Without verification, even high-end, artisanal products can be tainted. Consumers may believe they're supporting ethical supply chains when in reality, poor oversight, fragmented subcontracting, and minimal protections obscure exploitative conditions.
The Difference Between Empowering and Exploiting Artisans
Brands that work directly with artisans, cultivate mutual trust, use agreed pricing, avoid middlemen, and allow makers to retain creative control can foster empowerment. Conversely, brands that outsource cheaply, show no transparency, or keep subcontracted margins opaque can perpetuate marginalisation.
What Consumers Can Do
A conscious shopper can shift the balance through informed choices:
Look for credible certifications: Seek Fairtrade, GOTS, RugMark, or verified artisan collectives.
Read brand policies: Ethical brands often publish sourcing and labour commitments. Avoid vague language.
Ask questions: DM or email brands about crop, craft, and labour standards; micro‑brands are increasingly responsive.

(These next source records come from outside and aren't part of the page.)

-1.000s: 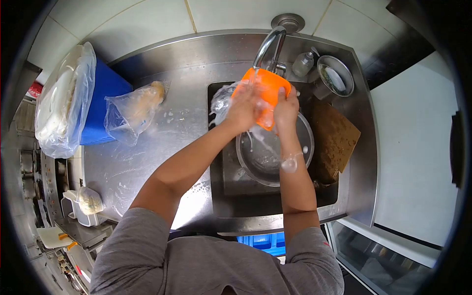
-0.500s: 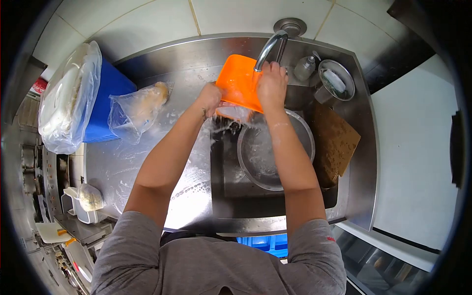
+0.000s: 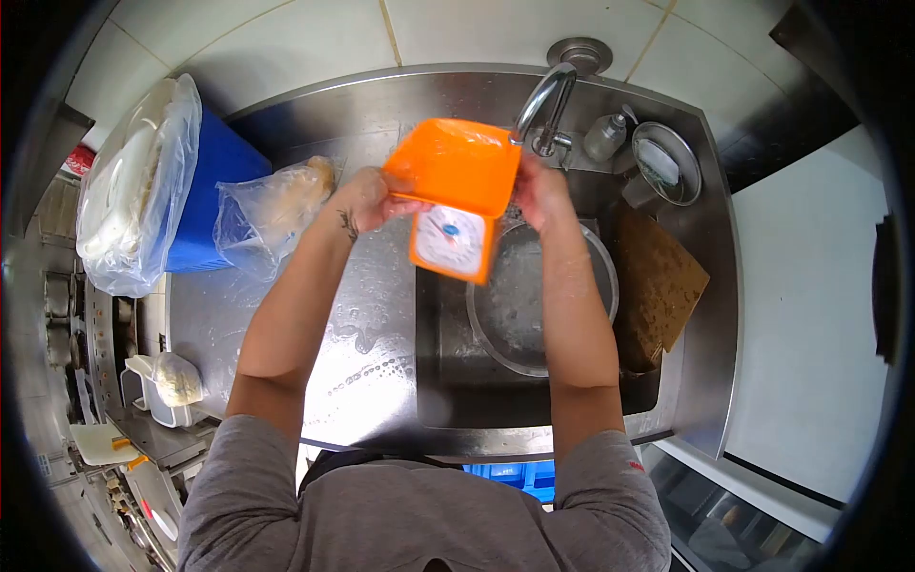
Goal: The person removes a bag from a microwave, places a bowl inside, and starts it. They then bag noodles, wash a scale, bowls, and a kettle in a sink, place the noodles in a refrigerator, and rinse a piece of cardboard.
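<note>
Kitchen scale [image 3: 456,181], orange, dial facing up: held tilted over the left edge of the sink [image 3: 448,381], just beside the faucet [image 3: 543,100]. Left hand [image 3: 367,200] grips its left side, right hand [image 3: 541,191] its right. Steel bowl [image 3: 534,315] lies in the sink below.

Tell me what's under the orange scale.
Under the orange scale, gripped by left hand and right hand, are the sink and a metal bowl. The scale and right arm cover part of the bowl.

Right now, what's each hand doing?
Left hand: closed on the orange plastic kitchen scale with a round dial.
Right hand: closed on the same scale, opposite side.
</note>
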Motion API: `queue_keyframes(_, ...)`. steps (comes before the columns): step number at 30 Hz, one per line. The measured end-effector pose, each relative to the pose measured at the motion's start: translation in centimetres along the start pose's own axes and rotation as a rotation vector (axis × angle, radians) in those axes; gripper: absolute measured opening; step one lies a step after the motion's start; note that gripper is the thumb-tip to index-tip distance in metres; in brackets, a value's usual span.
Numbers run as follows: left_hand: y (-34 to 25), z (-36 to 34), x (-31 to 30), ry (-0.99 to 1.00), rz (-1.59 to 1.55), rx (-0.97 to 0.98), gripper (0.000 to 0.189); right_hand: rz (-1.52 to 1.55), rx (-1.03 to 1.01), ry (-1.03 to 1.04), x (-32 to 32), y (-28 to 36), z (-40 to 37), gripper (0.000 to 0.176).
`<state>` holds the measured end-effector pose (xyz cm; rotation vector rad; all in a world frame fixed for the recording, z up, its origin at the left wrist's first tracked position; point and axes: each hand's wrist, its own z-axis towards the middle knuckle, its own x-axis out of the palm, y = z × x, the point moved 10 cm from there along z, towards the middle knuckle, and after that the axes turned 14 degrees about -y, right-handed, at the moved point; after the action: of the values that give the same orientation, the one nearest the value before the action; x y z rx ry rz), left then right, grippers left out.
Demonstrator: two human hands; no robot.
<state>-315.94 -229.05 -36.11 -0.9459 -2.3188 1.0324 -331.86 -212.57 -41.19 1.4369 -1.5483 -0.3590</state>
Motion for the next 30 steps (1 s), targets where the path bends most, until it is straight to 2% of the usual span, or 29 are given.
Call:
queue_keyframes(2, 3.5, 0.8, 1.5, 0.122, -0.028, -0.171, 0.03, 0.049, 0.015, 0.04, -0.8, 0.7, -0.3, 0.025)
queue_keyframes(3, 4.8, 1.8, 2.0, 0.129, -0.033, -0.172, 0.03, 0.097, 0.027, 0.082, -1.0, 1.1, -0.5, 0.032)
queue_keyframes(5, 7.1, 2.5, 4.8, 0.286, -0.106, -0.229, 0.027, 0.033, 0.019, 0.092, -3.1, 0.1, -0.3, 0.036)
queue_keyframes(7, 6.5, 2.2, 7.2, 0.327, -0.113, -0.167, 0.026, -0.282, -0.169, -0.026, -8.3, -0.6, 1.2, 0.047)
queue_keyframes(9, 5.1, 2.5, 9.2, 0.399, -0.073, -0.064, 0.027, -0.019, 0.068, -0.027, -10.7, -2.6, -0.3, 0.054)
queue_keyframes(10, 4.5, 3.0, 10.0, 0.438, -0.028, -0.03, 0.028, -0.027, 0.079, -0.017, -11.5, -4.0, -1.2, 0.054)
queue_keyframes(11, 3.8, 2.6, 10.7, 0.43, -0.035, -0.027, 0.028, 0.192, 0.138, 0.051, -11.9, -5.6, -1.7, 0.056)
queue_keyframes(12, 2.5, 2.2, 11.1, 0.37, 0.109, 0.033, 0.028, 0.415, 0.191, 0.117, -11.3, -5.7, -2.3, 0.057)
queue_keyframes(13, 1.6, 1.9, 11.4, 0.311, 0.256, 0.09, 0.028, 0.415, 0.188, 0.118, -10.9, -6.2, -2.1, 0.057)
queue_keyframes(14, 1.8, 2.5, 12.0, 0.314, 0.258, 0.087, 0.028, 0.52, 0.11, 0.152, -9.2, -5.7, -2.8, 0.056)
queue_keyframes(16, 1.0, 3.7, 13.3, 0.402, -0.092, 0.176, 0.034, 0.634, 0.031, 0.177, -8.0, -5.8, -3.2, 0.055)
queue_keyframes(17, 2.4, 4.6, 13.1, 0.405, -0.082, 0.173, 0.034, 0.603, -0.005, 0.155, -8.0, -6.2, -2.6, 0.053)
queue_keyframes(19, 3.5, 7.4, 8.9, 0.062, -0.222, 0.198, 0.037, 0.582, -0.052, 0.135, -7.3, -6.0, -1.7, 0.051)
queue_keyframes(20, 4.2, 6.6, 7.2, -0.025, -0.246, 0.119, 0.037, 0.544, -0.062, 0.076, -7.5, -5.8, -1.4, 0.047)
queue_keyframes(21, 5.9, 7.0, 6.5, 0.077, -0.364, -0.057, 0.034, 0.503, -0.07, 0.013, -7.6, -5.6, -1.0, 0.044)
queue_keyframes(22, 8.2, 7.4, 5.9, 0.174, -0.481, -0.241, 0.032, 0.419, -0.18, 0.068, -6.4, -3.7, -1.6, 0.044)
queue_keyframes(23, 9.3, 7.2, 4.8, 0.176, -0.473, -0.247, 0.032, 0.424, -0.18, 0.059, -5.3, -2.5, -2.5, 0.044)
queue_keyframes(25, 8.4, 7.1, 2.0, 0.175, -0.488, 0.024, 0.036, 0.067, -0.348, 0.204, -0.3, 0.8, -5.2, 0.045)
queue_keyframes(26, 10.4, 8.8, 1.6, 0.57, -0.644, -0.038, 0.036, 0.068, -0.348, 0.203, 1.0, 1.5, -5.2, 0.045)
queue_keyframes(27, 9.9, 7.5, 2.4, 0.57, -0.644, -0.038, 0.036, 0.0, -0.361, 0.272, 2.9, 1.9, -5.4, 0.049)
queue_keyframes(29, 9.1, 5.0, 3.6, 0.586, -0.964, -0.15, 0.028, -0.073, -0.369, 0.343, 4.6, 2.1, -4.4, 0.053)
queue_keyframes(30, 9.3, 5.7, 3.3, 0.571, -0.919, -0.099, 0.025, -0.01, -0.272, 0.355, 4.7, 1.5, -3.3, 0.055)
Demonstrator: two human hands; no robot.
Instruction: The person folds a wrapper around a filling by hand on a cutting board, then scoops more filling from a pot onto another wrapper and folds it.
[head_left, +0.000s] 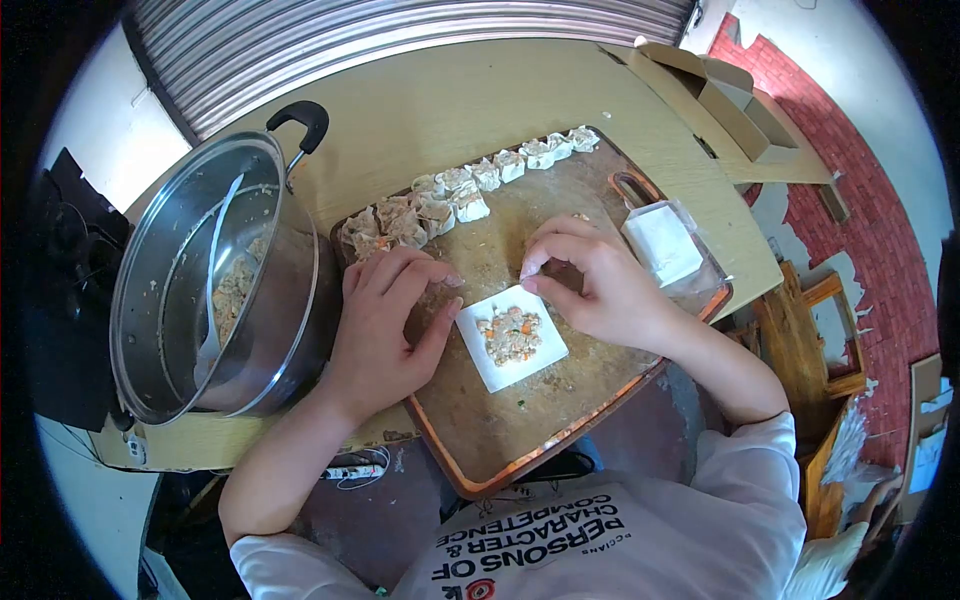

Support traceable, transparent labels: Seek those employing traceability technology like blockchain or open supply maps.
Buy less, choose well: Opt for handcrafted, durable pieces instead of mass-imported fast fashion.
Follow NGOs: Organisations like SEWA, Childline India, and SAVE in Tirupur document abuses and rescue forced labour victims, supporting them helps workers directly.
'Made in India' can convey beauty, craftsmanship, and heritage, but only if its human cost is honoured, not ignored. The Al Jazeera report on textile recycling is a wake-up call: no indulgence in fast fashion is worth poisoning people, violating labour rights, or perpetuating cycles of poverty. Ethical sourcing and worker dignity must move from footnotes to fundamentals. Until then, Indian-made labels must come with nuance and consumers wield more power than they realise.